Dieser Leitartikel ist zuerst in Ausgabe Nr. 5/2018 des HORIZONT erschienen. Noch kein Abo? Hier klicken!
Es bleibt ein heißes Thema in der Branche: die Pitchkultur. Nicht nur das Prozedere selbst wird immer wieder diskutiert, sondern zunehmend bereits die Formalitäten zu Beginn. Es scheint, als wüchsen die Kriterien- und Fragenkataloge von Auftraggebern an Agenturen immer weiter an, aus der Branche ist immer öfter von ganzen Büchern zu hören, die für eine Bewerbung eines Etats zu erstellen sind. Nun könnte man meinen, der Kunde möchte sich bereits in diesem Stadium ein klareres Bild machen, das ist zu tolerieren. Wenn es tatsächlich so ist. Immerhin fließen seitens der Agenturen viele Arbeitsstunden in die Erstellung der Unterlagen. Kommt es dann zu nicht nachvollziehbaren Bewertungen einer unbekannten Kommission oder eines Komitees, führt das zu Unmut. Agenturen fühlen sich hinters Licht geführt. Auch das ist verständlich. Es benötigt hier mehr Transparenz und Bewusstsein für den geleisteten Aufwand.

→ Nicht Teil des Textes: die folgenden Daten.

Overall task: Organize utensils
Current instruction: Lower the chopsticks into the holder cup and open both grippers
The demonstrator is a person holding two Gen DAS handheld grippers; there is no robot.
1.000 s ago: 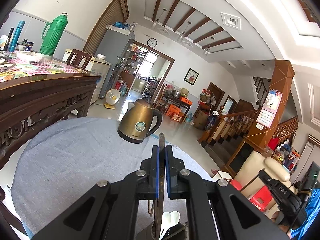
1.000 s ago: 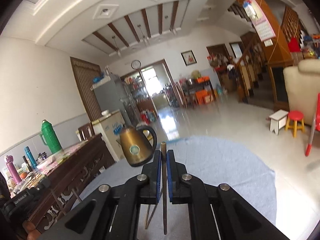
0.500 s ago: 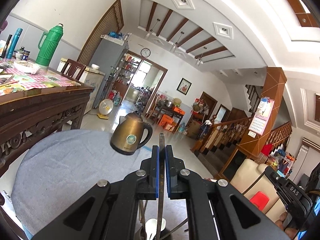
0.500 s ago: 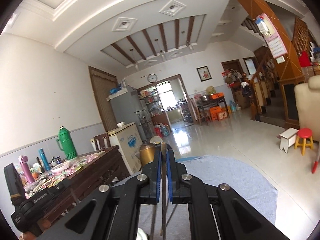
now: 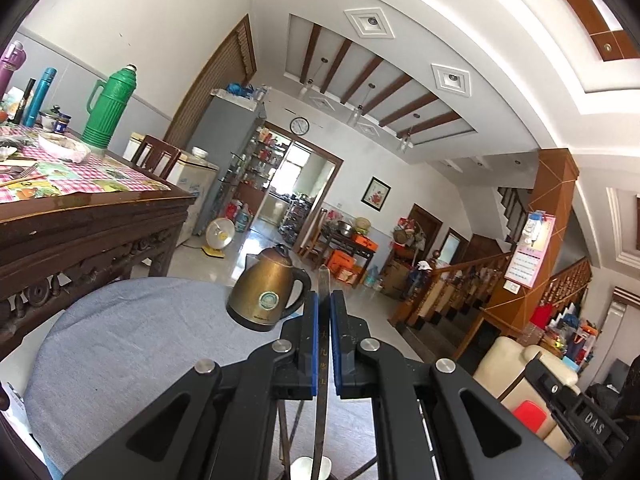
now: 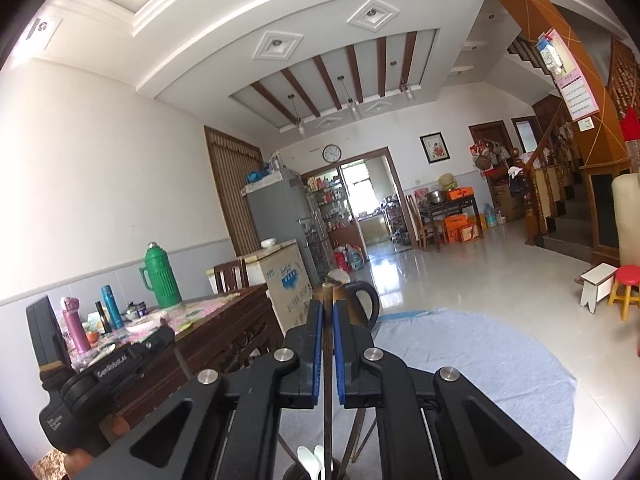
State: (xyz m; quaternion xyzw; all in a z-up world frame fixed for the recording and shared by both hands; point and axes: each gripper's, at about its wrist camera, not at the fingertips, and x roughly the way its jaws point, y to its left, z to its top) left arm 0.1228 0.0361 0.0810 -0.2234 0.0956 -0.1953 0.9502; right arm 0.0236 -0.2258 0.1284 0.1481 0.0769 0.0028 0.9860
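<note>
Both grippers, left point(image 5: 324, 312) and right point(image 6: 328, 318), stay clamped on thin brown chopsticks point(image 5: 323, 286); the brass kettle point(image 5: 269, 293) now sits mid-frame, half-hidden behind the right jaws.

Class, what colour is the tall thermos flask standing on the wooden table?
Green. The thermos flask shows best in the left wrist view, on the wooden table.

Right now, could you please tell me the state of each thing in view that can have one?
Left gripper: shut on a chopstick, held upright.
Right gripper: shut on a dark chopstick, held upright.
Kettle: upright on the grey cloth, lid closed.
Green thermos: upright on the wooden table, capped.
</note>
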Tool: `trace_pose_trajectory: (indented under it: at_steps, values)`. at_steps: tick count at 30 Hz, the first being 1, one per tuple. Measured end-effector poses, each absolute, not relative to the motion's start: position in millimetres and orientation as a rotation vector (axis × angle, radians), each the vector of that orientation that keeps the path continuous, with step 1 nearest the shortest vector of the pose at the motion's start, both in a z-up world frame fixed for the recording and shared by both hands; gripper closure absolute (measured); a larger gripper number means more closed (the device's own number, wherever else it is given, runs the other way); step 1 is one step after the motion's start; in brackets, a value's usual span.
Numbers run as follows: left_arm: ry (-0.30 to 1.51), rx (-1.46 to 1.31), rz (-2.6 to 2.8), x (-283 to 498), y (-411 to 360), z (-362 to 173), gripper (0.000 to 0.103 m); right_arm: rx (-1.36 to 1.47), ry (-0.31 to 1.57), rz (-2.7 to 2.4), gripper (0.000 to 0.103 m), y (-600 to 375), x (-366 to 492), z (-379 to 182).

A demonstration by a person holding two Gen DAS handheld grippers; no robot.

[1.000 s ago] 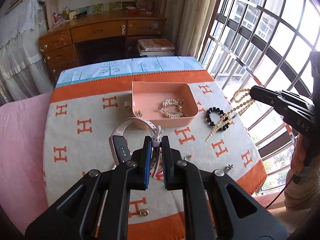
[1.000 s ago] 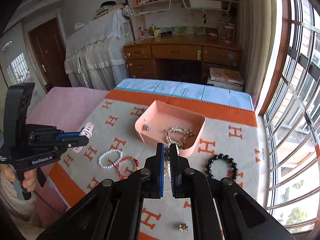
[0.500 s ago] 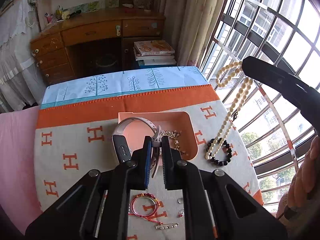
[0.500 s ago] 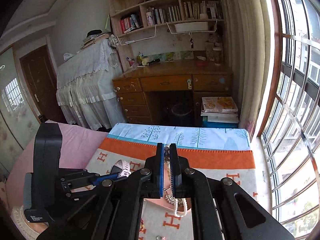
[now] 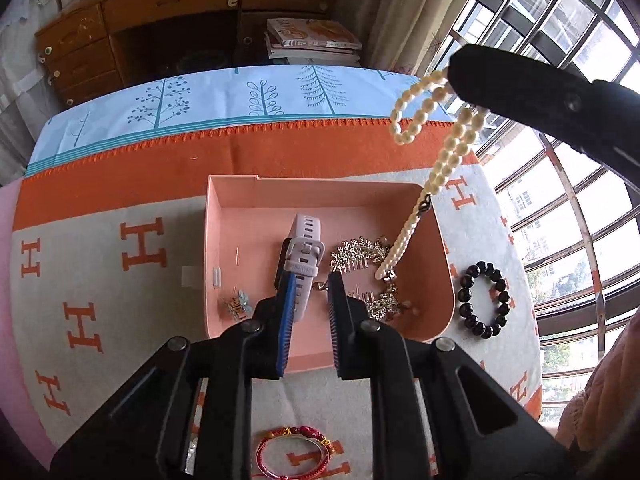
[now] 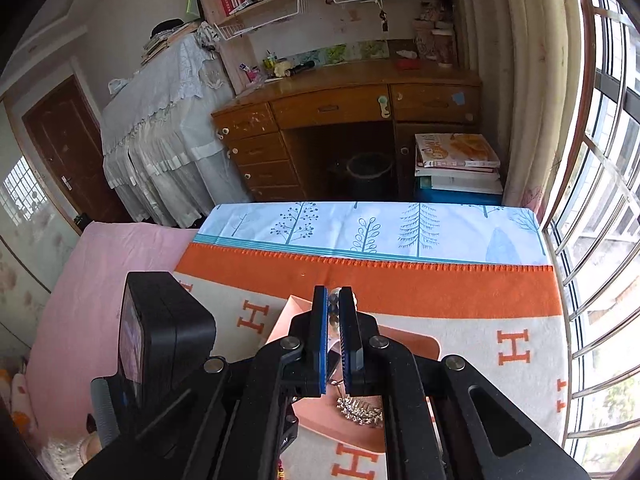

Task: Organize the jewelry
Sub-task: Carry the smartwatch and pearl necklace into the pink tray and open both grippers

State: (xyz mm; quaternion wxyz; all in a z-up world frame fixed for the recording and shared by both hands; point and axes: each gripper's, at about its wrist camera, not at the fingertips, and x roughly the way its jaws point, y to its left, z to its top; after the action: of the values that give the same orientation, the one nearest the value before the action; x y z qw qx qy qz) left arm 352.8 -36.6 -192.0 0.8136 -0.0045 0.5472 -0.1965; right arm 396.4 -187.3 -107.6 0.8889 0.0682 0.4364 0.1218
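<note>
Two handheld grippers over a pink tray of jewelry on an orange-and-cream blanket.

A pale pink smartwatch is seen inside the tray, between the parted fingers of the left gripper. A cream bead necklace is clamped by the nearly closed right gripper, its lower end dangling onto gold jewelry in the tray. A black bead bracelet is laid just beside the tray.
</note>
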Motion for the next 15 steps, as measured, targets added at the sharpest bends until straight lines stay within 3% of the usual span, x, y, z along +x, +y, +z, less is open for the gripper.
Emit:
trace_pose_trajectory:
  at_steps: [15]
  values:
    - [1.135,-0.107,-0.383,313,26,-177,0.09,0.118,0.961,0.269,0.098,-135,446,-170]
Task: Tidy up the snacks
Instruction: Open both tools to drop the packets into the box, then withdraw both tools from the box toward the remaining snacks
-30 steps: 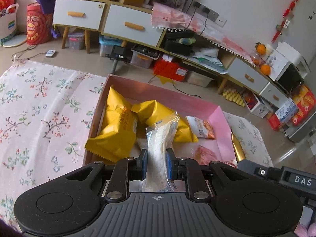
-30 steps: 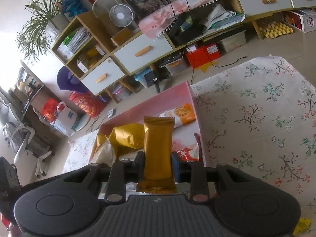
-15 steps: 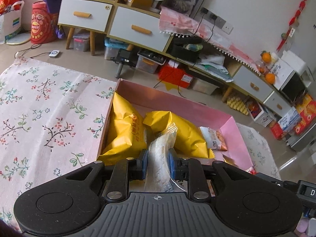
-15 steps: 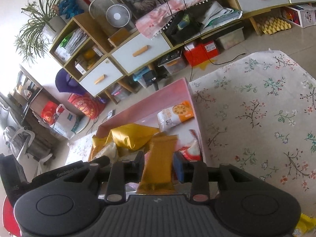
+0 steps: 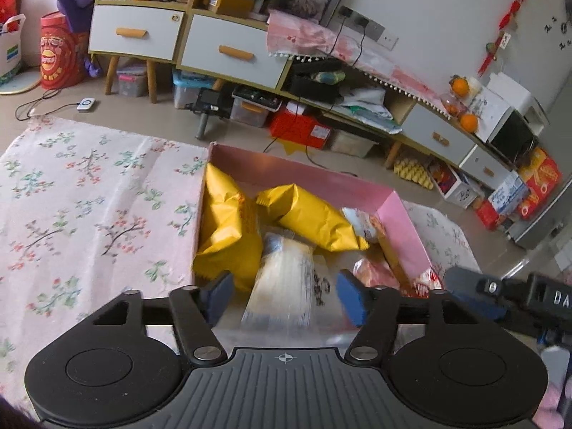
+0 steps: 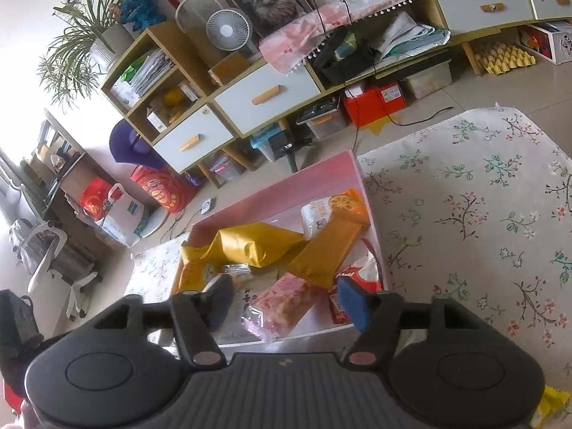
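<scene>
A pink box (image 5: 300, 169) (image 6: 271, 196) on the floral cloth holds several snack packs. My left gripper (image 5: 284, 295) hovers over its near end, jaws opening; the clear bag of wafers (image 5: 282, 286) is blurred and free of both pads, dropping among two yellow bags (image 5: 228, 236). My right gripper (image 6: 282, 298) is over the box's near right part, jaws opening too. The orange-brown bar (image 6: 329, 245) lies loose across the other packs, beyond the pads. A pink pack (image 6: 286, 302) lies below the right jaws, untouched.
The floral cloth (image 5: 89, 207) (image 6: 482, 214) spreads on both sides of the box. Low cabinets with drawers (image 5: 232, 53), storage bins and cables stand on the floor behind. The right gripper's body (image 5: 500, 293) shows at the left view's right edge. A yellow wrapper (image 6: 550, 407) lies near the bottom right.
Both grippers went from shut to open. The clear wafer bag left the left pads and drops into the box. The orange-brown bar left the right pads and now lies in the box.
</scene>
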The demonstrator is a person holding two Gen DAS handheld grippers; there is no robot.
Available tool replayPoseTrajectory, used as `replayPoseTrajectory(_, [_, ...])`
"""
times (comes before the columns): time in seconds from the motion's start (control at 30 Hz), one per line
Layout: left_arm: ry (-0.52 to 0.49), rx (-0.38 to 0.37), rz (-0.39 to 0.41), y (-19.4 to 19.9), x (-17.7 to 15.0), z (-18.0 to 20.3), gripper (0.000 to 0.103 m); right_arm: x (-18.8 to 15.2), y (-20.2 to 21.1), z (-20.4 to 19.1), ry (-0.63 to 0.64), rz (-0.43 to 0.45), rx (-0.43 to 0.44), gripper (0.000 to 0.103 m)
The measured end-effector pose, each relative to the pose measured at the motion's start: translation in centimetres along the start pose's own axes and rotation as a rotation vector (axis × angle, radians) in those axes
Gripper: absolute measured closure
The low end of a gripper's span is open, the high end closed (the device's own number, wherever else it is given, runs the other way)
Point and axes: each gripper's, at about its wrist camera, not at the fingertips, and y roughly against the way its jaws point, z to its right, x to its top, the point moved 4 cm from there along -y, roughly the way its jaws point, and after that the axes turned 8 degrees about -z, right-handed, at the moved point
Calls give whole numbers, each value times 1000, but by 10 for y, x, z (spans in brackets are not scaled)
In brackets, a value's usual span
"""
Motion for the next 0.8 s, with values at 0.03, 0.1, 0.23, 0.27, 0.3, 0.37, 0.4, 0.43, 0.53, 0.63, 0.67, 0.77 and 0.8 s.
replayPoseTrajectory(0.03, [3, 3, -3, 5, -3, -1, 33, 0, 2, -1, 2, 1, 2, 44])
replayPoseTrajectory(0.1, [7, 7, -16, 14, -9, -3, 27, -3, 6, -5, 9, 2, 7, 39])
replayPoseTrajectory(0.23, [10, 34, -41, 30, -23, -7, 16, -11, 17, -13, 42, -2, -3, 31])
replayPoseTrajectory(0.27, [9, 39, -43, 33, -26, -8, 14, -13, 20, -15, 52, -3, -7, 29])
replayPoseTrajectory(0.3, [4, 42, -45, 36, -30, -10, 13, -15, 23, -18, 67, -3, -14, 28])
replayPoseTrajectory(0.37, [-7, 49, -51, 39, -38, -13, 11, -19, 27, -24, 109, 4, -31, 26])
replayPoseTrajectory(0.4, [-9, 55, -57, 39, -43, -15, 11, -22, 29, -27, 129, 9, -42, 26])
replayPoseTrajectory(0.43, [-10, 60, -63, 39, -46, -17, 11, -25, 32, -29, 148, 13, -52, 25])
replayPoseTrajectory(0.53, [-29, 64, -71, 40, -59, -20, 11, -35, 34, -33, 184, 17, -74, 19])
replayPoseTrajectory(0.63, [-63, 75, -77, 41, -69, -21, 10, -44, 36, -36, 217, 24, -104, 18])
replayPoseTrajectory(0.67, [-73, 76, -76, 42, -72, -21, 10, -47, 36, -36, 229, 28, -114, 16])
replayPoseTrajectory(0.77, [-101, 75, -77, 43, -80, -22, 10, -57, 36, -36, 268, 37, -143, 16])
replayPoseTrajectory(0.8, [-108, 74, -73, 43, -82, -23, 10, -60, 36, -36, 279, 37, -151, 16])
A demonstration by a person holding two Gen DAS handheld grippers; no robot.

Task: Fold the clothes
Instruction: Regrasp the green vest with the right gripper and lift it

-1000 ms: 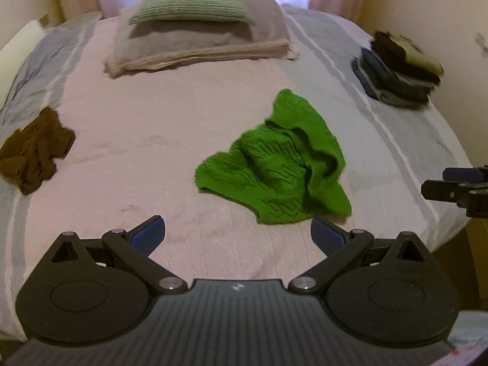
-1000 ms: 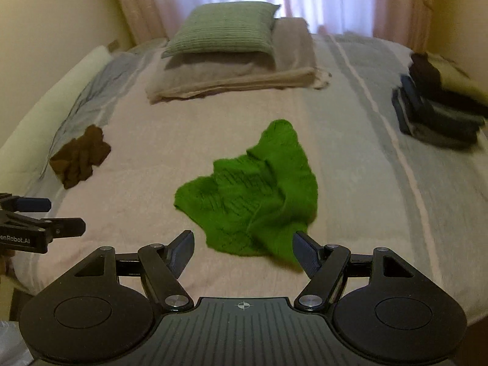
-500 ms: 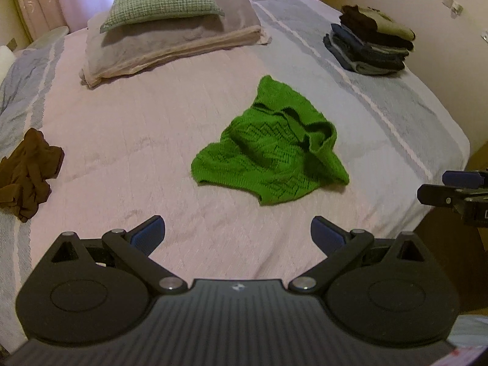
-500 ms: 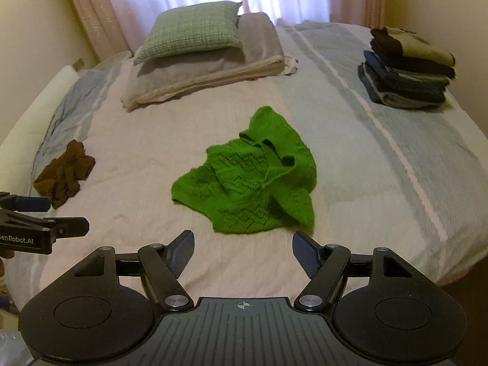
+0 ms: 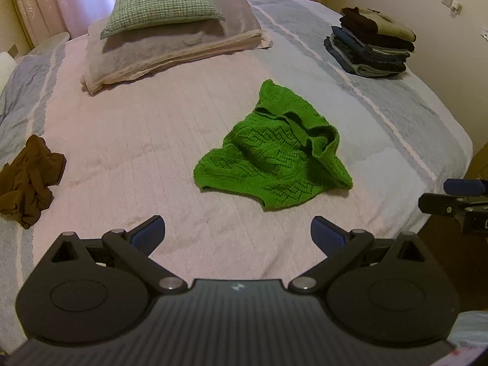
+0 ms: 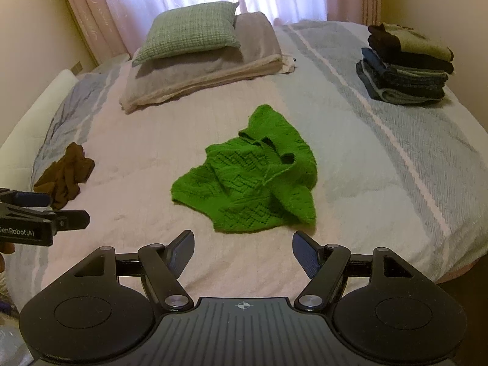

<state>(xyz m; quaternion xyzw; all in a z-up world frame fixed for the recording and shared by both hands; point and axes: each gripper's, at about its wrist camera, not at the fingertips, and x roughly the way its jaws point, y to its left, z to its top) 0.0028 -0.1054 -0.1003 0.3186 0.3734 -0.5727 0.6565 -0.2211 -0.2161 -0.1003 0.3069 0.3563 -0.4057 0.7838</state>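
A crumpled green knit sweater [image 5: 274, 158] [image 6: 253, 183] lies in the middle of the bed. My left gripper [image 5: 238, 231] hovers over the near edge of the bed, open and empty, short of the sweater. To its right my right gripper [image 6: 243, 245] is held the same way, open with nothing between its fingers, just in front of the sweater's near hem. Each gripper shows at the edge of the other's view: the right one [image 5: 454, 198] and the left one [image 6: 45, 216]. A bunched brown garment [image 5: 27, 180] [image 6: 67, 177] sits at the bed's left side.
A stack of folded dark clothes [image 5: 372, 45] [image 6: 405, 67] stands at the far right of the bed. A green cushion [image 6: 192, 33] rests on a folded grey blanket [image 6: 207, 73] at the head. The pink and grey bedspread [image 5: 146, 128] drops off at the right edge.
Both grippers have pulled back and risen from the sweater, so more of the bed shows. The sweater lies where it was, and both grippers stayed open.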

Versuche einer Allianz der österreichischen Agenturen sind bisher gescheitert. Es geht um einen Konsens zu Themen wie Timing, Abschlagshonoraren, juristischen Formalitäten oder Preisgestaltung. Allerdings regiert hier offenbar nach wie vor die Angst. Zu groß scheinen Verbindlichkeiten oder die Gefahr, Aufträge zu verlieren. Dabei bedarf es gerade in Zeiten der Digitalisierung, die eine noch individuellere Umsetzung von Kampagnen als bisher erfordert, Zeit für klassische Agenturarbeit. Nur so kann Qualität und moderne Kreation gewährleistet werden. Es braucht fairen Wettbewerb – zwischen Agentur und Auftraggeber, aber auch zwischen den Agenturen. Fließen immer mehr Ressourcen in Formalitäten zu Pitchprozessen, beginnt eine Abwärtsspirale, weil das Kerngeschäft in den Hintergrund rückt.
Die großen Agenturen sollten es also noch einmal versuchen und Kriterien für Pitches erarbeiten – sich aber auch daran halten: Werden sie seitens des Unternehmens nicht erfüllt, nimmt keine Agentur am Wettbewerb teil. Es benötigt dringender denn je einen Schulterschluss, gerade in Zeiten, in denen viele Etats in Headquarters im Ausland entschieden werden, ist das wesentlich, um den Kreativmarkt Österreich zu sichern. Auf der anderen Seite bedarf es Verständnis seitens der Marketingverantwortlichen. Können Kreativagenturen sich nicht auf Kreation konzentrieren, leidet die Qualität. Das will niemand. Weder die Agentur noch der Auftraggeber.